# Anyone running a Mercury Revolution 4 prop?



## My Demeyes (Aug 2, 2010)

I have a 2001 SEA-PRO 235WA with a 5.0 I/O and wanting to possibly change to one of these props. It currently has a 17" black max aluminum prop on it, it will run over the recommened rpm by 100 rpm's and doesn't handle very well when docking. I have read good things about this prop, just looking for some honest feedback from someone with a similar sized/type boat.


----------



## UFM82 (Apr 6, 2004)

I was hunting for the right prop a few years back. Tried a 21p Laser II, loved it but couldn't get to proper WOT. Tried a 21p Vengeance, hated it. ZERO bowlift. Wasn't any better than an aluminum prop except it was SS. Went to a 19p Laser II but was lacking a bit of top end. Went to a 17p Revolution 4 ( it was a Vensura actually- same prop though) and it ran great but lacked bow lift, which surprised me. Finally went to a 19p Tempest Plus and Waa-Laa- the perfect prop for my boat. 
The 4 blade had great bite, excellent handling, was very, very smooth compared to the 3 blades ( and that shocked me by how much smoother) but for whatever reason my boat didn't like it and it would porpoise at WOT. I liked the prop a lot but went back to the Tempest and love it. 
For a 23' W/A with an I/O it should be a good prop. I don't think you'll be trimming way up like on an outboard and bow lift for you may be better with your set-up. It also will drop your RPM down. 
I know they are very popular in the salt for bigger, heavier boats like yours. May want to look at a Mirage as well though if the 4-blade doesn't do it for you.


----------



## K gonefishin (May 4, 2004)

I have a 21 rev 4 on my boat but I have a 250hp outboard different application on my rig its night and day better than a 3 blade. The rev 4 works well for boats need stern and bow lift and grip and power in rough water. 

Sent from my DROID X2


----------



## Hook N Book (Apr 7, 2004)

I'm also looking to re-prop this season. I had a new outdrive installed last year and even though it is supposed to be the same gear ratio, the performance leaves a lot to be desired. I'm running a 23-1/2 foot hardtop. Both ends of the speed range are terrible...I can make RPM but no speed and it takes for ever to get on plane. I'm thinking a 4 blade will solve the issue. Any thoughts...?


----------



## OhYeah (Apr 29, 2005)

I too am re-propping this year.
23 PennYan, 4.3 Merc, Alpha I outdrive
3800lbs, 38 mph @ 4400 rpms
Current prop 14.5" / 3 blade aluminum / 17 pitch
Looking to lower pitch to maximize power in mid rpm range to minimize engine 'lugging" in heavy seas and heavy load. Plus more bite. Not worried about WOT speed. 

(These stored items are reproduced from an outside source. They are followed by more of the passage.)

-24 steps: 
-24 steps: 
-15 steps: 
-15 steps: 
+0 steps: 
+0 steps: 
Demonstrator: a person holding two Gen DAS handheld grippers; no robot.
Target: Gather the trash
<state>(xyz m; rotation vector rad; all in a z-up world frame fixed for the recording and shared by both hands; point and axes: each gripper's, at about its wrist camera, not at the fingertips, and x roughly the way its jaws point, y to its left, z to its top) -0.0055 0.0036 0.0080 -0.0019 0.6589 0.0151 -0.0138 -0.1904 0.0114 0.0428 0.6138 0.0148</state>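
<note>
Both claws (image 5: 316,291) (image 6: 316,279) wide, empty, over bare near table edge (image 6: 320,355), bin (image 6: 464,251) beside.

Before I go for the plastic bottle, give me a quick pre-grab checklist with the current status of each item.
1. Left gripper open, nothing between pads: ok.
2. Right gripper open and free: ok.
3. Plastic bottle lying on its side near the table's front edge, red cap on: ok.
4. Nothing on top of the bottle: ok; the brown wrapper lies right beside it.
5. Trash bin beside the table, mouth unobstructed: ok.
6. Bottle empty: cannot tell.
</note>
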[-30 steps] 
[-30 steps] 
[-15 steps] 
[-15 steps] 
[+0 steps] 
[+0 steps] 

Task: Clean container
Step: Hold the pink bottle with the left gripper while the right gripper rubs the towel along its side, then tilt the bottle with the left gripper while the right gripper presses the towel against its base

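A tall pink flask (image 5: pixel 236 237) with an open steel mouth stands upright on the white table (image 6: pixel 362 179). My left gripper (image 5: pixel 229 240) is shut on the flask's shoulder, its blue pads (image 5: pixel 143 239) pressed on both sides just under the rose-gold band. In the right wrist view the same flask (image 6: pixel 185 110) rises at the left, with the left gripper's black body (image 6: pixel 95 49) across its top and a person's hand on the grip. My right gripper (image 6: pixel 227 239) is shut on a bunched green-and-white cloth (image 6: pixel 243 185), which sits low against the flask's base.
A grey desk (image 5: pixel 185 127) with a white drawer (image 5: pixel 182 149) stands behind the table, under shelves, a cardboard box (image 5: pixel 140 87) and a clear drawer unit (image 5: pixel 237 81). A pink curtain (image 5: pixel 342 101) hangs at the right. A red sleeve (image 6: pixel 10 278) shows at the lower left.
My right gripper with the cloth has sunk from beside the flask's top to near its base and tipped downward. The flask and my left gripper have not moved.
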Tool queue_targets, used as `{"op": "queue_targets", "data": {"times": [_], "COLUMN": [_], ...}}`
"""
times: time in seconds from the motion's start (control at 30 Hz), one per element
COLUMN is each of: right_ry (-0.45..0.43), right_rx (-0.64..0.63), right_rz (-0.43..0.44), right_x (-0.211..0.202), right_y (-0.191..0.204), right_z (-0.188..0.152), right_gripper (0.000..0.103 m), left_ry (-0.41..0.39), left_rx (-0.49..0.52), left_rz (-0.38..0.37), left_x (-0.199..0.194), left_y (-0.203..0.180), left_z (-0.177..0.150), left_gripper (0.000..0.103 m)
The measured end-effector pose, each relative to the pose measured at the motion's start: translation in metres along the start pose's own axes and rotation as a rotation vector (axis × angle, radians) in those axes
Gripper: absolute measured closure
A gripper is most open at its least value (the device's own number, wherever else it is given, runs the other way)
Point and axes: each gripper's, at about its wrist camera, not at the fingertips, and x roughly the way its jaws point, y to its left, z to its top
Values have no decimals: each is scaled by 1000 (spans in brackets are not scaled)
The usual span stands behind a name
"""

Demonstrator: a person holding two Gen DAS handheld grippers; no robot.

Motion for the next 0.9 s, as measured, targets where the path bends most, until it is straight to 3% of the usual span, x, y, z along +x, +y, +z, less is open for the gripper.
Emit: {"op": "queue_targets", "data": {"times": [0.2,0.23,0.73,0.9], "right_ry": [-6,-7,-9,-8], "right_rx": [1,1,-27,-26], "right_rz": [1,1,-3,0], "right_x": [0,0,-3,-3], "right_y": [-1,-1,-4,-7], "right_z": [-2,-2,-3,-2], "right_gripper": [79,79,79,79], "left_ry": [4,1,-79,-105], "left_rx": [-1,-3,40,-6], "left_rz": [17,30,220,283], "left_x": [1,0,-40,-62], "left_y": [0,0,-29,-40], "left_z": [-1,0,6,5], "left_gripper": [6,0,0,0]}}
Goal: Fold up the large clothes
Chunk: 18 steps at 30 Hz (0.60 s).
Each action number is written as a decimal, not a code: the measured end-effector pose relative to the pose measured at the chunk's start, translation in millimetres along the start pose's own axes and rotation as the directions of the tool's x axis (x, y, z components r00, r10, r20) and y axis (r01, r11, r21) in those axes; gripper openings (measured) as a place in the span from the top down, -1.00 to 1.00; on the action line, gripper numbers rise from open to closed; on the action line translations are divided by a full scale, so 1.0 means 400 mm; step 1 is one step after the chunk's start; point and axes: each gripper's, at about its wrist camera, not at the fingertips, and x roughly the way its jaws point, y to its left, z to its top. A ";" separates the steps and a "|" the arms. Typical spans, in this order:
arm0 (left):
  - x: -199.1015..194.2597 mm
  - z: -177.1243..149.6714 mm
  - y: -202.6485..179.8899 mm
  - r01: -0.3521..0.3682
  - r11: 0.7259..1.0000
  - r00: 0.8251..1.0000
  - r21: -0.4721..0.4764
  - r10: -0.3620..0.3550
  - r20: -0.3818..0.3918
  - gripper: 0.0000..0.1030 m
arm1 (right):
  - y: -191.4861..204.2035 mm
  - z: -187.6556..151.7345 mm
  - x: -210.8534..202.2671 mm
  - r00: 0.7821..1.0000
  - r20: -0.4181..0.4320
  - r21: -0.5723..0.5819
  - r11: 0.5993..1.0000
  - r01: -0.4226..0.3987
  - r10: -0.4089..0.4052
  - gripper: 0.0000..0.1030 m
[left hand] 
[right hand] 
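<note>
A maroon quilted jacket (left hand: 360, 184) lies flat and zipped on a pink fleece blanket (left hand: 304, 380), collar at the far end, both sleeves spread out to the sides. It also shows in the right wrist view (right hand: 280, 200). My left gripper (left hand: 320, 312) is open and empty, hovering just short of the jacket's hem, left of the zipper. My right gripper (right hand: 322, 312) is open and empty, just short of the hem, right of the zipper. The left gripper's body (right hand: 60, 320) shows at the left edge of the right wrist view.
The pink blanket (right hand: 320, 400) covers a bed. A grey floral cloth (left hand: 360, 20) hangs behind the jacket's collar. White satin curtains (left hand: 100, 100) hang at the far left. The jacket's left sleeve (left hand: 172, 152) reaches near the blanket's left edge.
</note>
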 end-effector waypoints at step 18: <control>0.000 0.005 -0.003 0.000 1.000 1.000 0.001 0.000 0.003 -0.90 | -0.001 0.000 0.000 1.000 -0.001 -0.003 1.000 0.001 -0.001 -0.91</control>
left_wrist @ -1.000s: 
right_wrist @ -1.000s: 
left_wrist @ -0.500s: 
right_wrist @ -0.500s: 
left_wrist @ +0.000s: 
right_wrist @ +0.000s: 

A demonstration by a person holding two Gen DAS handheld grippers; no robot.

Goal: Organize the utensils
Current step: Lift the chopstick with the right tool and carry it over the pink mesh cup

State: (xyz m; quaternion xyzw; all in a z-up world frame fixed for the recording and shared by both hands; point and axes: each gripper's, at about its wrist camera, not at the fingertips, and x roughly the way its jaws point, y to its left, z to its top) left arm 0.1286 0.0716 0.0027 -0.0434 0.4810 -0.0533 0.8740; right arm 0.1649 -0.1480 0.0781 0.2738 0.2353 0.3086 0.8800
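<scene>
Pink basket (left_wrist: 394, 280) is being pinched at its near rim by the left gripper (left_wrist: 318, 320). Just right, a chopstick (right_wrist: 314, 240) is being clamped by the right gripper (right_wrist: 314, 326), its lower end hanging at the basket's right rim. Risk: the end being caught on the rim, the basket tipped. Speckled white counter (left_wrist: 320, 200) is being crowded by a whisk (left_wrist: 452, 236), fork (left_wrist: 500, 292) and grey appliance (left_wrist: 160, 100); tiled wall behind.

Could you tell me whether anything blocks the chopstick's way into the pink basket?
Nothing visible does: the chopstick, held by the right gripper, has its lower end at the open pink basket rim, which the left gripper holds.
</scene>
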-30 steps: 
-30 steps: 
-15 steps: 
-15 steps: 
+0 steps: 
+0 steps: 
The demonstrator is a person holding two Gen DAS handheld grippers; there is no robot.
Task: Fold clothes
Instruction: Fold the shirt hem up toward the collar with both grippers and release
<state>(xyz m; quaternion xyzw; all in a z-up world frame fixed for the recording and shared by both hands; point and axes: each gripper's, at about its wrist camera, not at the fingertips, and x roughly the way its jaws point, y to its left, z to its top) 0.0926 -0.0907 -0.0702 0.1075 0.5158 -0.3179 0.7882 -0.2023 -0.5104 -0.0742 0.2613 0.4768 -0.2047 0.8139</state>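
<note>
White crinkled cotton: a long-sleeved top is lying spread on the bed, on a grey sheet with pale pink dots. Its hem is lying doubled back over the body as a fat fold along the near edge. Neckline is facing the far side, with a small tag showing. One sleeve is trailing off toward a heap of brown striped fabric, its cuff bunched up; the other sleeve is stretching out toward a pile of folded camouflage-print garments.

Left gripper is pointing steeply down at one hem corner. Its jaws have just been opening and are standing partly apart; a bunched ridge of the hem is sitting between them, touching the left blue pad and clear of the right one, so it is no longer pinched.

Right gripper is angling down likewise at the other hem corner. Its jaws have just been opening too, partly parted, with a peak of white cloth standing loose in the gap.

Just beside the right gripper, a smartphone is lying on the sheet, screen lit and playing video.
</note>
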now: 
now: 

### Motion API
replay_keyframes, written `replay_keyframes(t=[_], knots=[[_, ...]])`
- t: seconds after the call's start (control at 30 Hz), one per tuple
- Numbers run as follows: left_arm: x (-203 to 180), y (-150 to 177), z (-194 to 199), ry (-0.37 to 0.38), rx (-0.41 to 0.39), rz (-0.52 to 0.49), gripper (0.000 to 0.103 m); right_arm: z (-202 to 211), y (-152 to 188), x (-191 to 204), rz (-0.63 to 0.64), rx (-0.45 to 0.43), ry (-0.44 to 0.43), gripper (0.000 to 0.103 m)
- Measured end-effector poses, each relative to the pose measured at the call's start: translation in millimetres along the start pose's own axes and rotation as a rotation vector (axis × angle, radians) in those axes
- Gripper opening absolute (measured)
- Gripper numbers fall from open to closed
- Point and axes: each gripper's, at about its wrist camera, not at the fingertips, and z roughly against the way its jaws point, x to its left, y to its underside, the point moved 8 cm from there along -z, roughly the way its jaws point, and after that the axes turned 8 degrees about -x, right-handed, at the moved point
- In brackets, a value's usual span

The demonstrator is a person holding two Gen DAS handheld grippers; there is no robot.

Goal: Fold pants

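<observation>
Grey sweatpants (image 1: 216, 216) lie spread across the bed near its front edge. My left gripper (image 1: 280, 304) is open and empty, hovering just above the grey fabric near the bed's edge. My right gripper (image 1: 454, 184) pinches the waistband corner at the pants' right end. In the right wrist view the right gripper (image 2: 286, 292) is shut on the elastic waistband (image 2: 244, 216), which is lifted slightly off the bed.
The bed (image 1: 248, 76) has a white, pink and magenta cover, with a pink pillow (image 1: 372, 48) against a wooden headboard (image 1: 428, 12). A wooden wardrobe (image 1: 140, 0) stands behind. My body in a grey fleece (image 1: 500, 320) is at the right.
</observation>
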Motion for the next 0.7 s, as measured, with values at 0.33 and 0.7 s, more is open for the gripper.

I sent all the same performance specs to 2 very reputable, long time in biz Prop guys and asked for their suggestions.

Each highly suggested stainless. Each suggested dropping pitch to 15". 
However, one suggested a 3-blade and one suggested a 4-blade.

Each company offers a return period with minimal charge to keep trying props til you get one you're pleased with. I'm probably gonna try the 4-blade first.


----------



## sherman51 (Apr 12, 2011)

i have a 21 ft cobia with a 5.7 vortec in it. i went to a 19 p high five 5 blade prop i bought off ebay for 275.00. i wouldnt take a 1000.00 for it if i couldnt replace it. i had a 3 blade 19 p ss prop on it. my boat was ok when we were just out boating. but when we got loaded up on erie it just didnt perform, so i tried the high five and fell in love with it. i get on plane right now and will stay on plane at a slower speed, and the boat handles like a dream. so i would say you will be much happier with the 4 blade over the 3 blade. good luck, and let us know how it works out for you.
sherman


----------



## sherman51 (Apr 12, 2011)

just in case your interested there is a 19 p high five prop selling on ebay. the auction ends in about 10 hrs. its only up to 150.00 right now. just wait until the last to make your bid if you want to bid on it. just make sure your signed in before you bid. and bid the max you are willing to pay, because others wait until the last to bid, and you only get to make 1 bid. if your willing to go up to 250.00 or 300.00 then thats what you want to bid. then ebay will only bid what it takes to win the auction. if it only goes to 225.00 then that would be what you pay. if it goes for more than your max bid then you wont get it. the people that waits until the end of the auction to bid are called snippers. and im a good one.LOL.

like i said i will never give up my high five 5 blade prop. its like another boat with the 5 blade over the 3 blade. now you might lose about 2 or maby even 3 mph at wot. but it will come out of the hole like a jet sled. and it will stay on plane at slower speeds and your boat will handle like a lincoln town car,LOL. it will corner better than ever, my boat has no cavatation at all in the turns.
sherman


----------